Mayor Pete knows this part of the script by heart. “How long are your shifts?” he asks the firefighters.

The intense interest that Buttigieg evinces in everyone he encounters is a major theme in Wilder’s play. Marks writes that the candidate has a “gaze of almost unsettling sincerity that he trains on an interlocutor,” and he observes,

His mayoralty, it seems, has taught him a kind of patient interest in everyone. His focus on a questioner, whether at a country fair or in a college gymnasium, is canine in its intensity.

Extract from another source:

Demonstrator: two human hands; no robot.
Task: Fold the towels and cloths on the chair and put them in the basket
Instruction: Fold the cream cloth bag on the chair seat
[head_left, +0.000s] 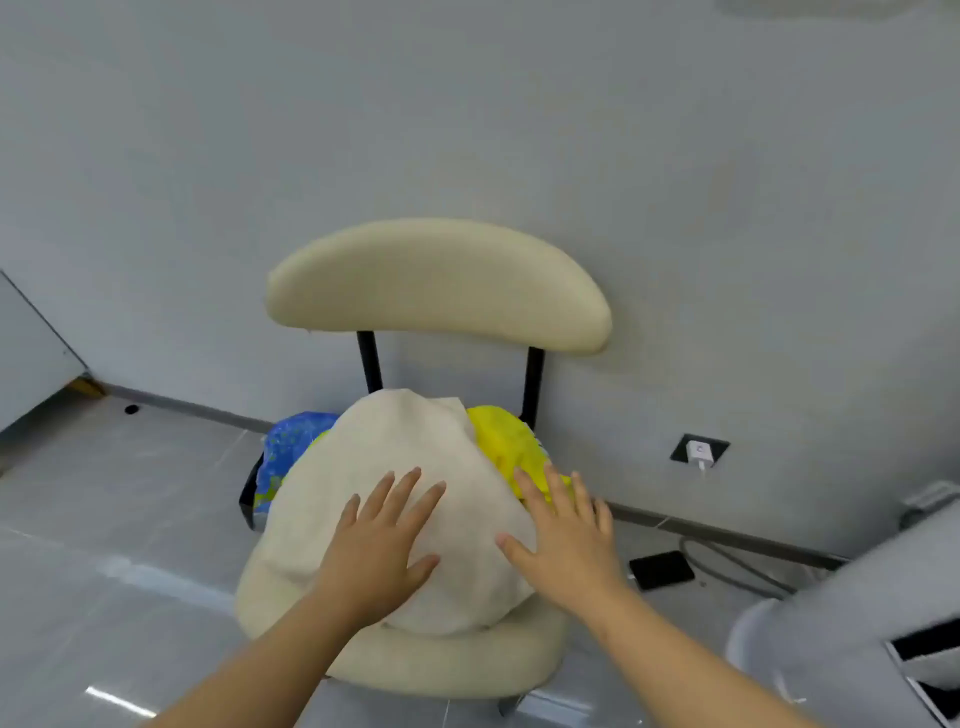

This interest, however, is missing in Our Town, much to the distress of the recently deceased Emily, who returns to life to relive her 12th birthday. She is upset that people don’t pay attention to life as it slips by and flees back to the realm of the dead:

Emily: I didn’t realize. So all that was going on and we never noticed. Take me back up the hill to my grave. But first: Wait! One more look. Good-by, Good-by, world. Good-by, Grover’s Corners . . . Mama and Papa. Good-by to clocks ticking . . . and Mama’s sunflowers. And food and coffee. And new-ironed dresses and hot baths . . . and sleeping and waking up. Oh, earth, you’re too wonderful for anybody to realize you.

(She looks toward the stage manager and asks abruptly, through her tears:) Do any human beings ever realize life while they live it? every, every minute?

Stage Manager: No. (Pause.) The saints and poets, maybe they do some.

Buttigieg isn’t a saint but he does have something of the poet in him. His interest in life and in people does not seem feigned.